Published on

AGI?

Much of the way the US (and really many parts of the world) works is by fueling itself on sheer optimism. It is a strong force, perhaps less so for determining future outcomes than for mobilizing social change. A strong force nonetheless.

Research leading up to the powerful AI models we have to day has been a long time in the making1. We already had extremely powerful and frighteningly impressive models before ChatGPT became a verb. What ChatGPT achieved was bringing closer together the general population and the scientific ML community. It did so, not by surpassing specific benchmarks, but by communicating well with ordinary people2. The outcome of this seemingly jaw-dropping experience for many people, not to detract from the groundbreaking achievements that have lead us here, is the widely held belief that soon we will have artificial general intelligence at our fingertips. And naturally, that means some people will become unimaginably wealthy, others unemployed, humanity will face an existential crisis, and anarchy will ensue.
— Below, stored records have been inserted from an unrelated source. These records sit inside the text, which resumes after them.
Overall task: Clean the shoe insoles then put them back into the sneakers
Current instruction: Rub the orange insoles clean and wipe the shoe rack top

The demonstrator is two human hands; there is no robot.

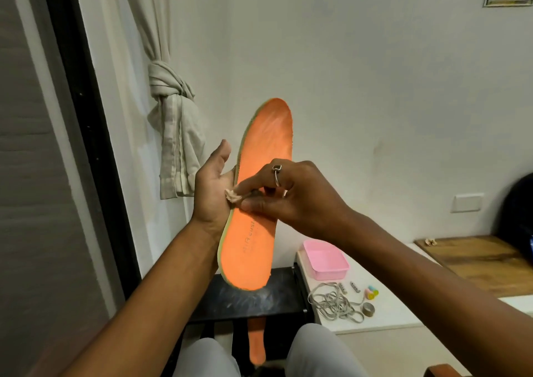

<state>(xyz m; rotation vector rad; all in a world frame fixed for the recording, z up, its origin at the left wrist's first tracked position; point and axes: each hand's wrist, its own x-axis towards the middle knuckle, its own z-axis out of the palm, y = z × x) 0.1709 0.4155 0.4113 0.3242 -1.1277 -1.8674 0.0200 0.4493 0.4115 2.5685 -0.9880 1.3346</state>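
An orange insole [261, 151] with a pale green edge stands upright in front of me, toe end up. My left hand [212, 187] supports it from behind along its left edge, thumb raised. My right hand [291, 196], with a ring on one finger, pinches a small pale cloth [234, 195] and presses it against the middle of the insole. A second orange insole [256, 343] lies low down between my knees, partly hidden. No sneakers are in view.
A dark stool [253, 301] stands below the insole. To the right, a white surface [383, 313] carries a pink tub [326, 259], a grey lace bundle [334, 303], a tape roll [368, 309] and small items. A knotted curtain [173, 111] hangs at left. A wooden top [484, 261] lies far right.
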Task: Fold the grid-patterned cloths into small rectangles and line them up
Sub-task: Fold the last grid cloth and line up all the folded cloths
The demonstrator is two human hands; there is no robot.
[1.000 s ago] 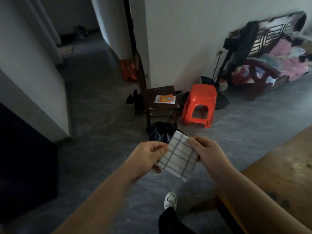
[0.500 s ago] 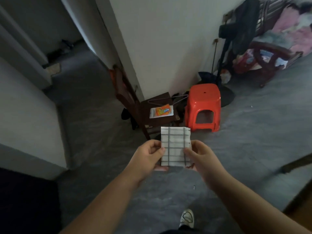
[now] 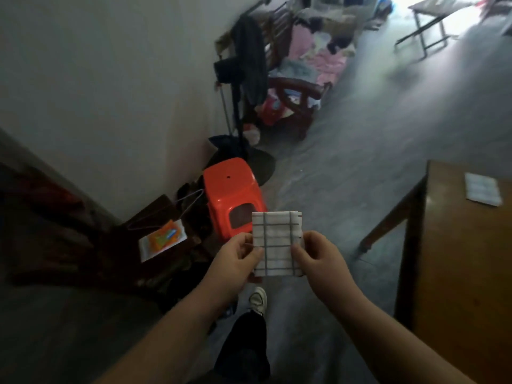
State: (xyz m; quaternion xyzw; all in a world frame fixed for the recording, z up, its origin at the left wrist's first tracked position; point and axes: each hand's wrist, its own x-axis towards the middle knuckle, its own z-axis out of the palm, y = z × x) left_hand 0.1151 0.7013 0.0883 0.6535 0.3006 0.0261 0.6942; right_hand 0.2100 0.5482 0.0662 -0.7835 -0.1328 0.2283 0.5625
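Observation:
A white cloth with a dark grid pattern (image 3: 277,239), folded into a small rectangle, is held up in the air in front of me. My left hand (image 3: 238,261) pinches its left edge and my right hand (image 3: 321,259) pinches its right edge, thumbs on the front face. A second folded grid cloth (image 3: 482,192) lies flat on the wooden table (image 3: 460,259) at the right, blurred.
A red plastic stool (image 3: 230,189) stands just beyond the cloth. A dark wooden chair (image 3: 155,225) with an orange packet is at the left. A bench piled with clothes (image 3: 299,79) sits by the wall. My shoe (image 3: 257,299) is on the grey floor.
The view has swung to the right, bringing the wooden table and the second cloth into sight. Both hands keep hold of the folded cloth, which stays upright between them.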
But really, how close are we to achieving AGI? And what are the implications of this momentous event?

What is intelligence?

We should probably begin by aligning ourselves on the definition of intelligence. I'll begin with an analogy. Should we expect a doctor to be better than some random kid in high school at a card game no one has ever played before? There are three components to consider here. What does the doctor already know that can give them an advantage at this specific game? What about the kid? And what about the game itself will lead us to believe either the doctor or the kid will be better? Now if we were able to guarantee that nothing the doctor or kid already know or are good at can help either win the game, who would the winner be? Maybe whoever is more intelligent?

To breath some formalism into this silly analogy: each of us has some skill, knowledge, or lived experiences that imply something about our ability to do a certain task (todays AI models are evaluated this way, on very task-specific benchmarks3). But skill does not necessarily translate into intelligence. Intelligence calls for abilities beyond that which we already know or are good at. It demands the ability to think on your feet, generalize to all kinds of new tasks or challenges that you have never seen before, and to be able to solve them quickly.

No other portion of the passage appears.